Note: EmailAccountRecovery.sol & EmailAuth.sol can be found in the ether-email-auth repo

EmailRecoveryManager.sol

EmailRecoveryManager.sol is an abstract contract that defines the main logic for email-based recovery. It is designed to provide the core logic for email based account recovery that can be used across different modular account implementations. For the end user, the core EmailRecoveryManager contract aims to provide a robust and simple mechanism to recover accounts via email guardians.

It inherits from a ZK Email contract called EmailAccountRecovery.sol which defines some basic recovery logic that interacts with lower level ZK Email contracts. EmailAccountRecovery.sol holds the logic that interacts with the lower level ZK Email contracts EmailAuth.sol, verifier, dkim registry etc. More info on the underlying EmailAccountRecovery.sol contract can be found here.

The guardians are represented onchain by EmailAuth.sol instances. EmailAuth.sol is designed to authenticate that a user is a correct holder of the specific email address and authorize anything described in the email.

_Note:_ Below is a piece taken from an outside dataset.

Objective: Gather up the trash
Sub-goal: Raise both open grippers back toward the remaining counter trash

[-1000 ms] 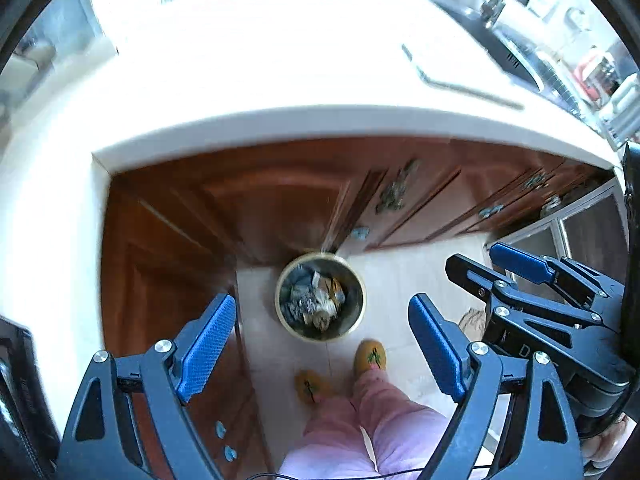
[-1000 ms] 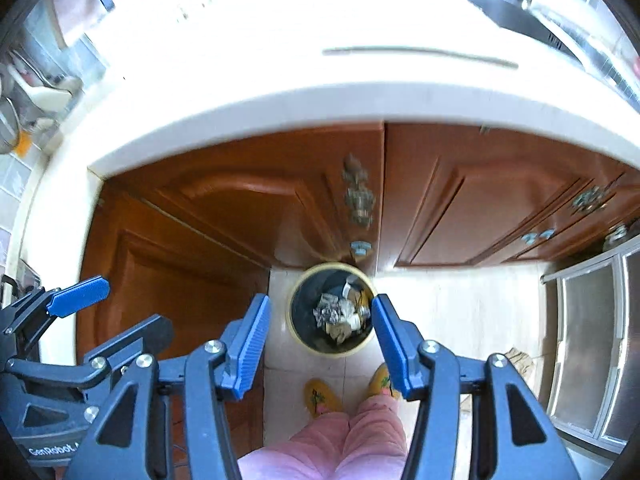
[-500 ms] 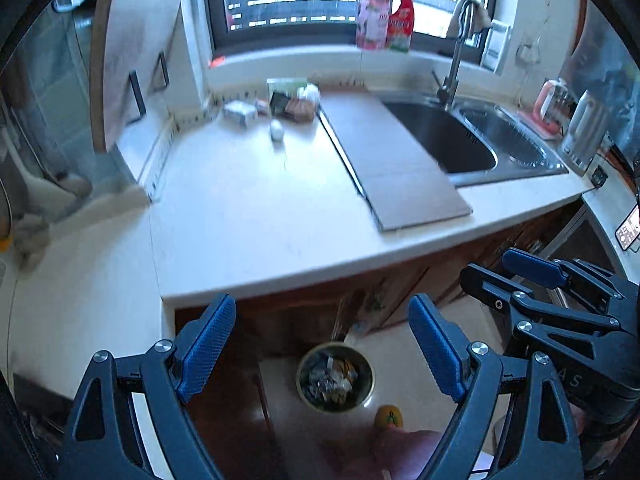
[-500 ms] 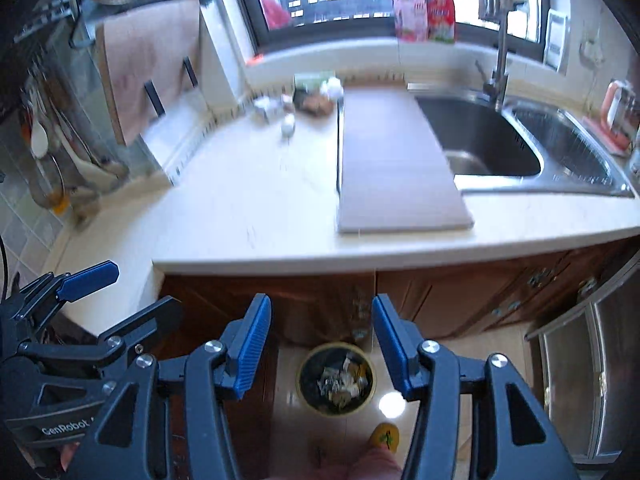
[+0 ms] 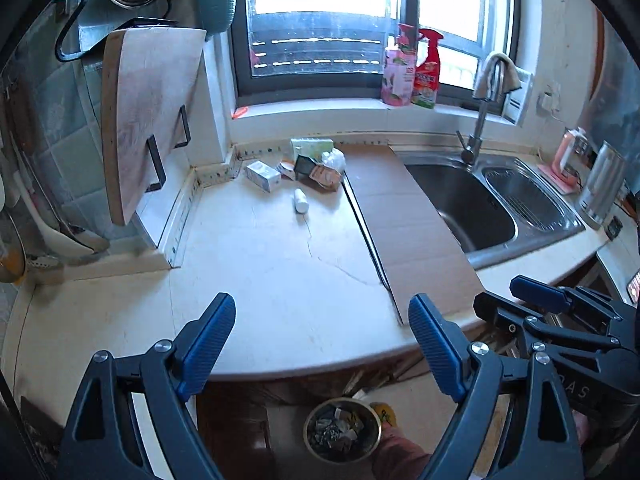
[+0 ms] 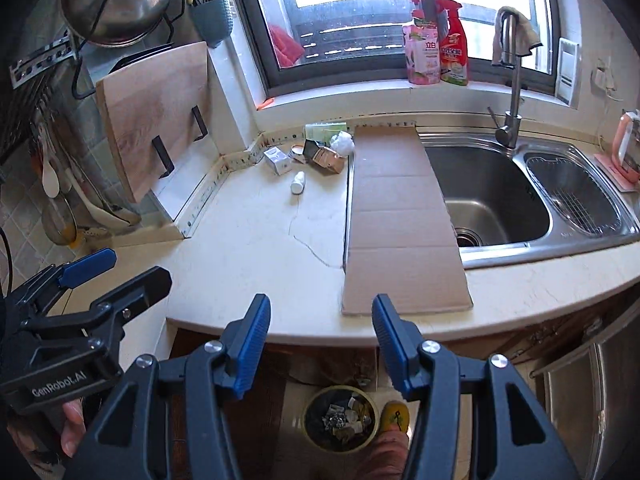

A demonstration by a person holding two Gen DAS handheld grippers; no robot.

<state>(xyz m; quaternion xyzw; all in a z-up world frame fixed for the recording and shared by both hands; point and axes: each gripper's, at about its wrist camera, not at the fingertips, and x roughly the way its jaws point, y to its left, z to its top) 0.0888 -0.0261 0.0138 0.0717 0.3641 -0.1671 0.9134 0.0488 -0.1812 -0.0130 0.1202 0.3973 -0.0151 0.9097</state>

The guardians privacy is protected onchain, for more info on ZK Email privacy and EmailAuth - see the ZK Email docs.

EmailRecoveryManager relies on a dedicated recovery module to execute a recovery attempt - the recovery module inherits from the email recovery manager contract. The EmailRecoveryManager contract defines "what a valid recovery attempt is for an account", and the recovery module defines “how that recovery attempt is executed on the account”. One motivation for having the 7579 recovery module and the core EmailRecoveryManager contract being seperated is to allow the core recovery logic to be used across different account implementations and module standards. The core EmailRecoveryManager.sol contract is designed to be account implementation agnostic. For example, we have a native Safe module as well as two 7579 modules that use the same underlying manager. It's functionality can be extended by creating new subject handler contracts such as EmailRecoverySubjectHandler.sol.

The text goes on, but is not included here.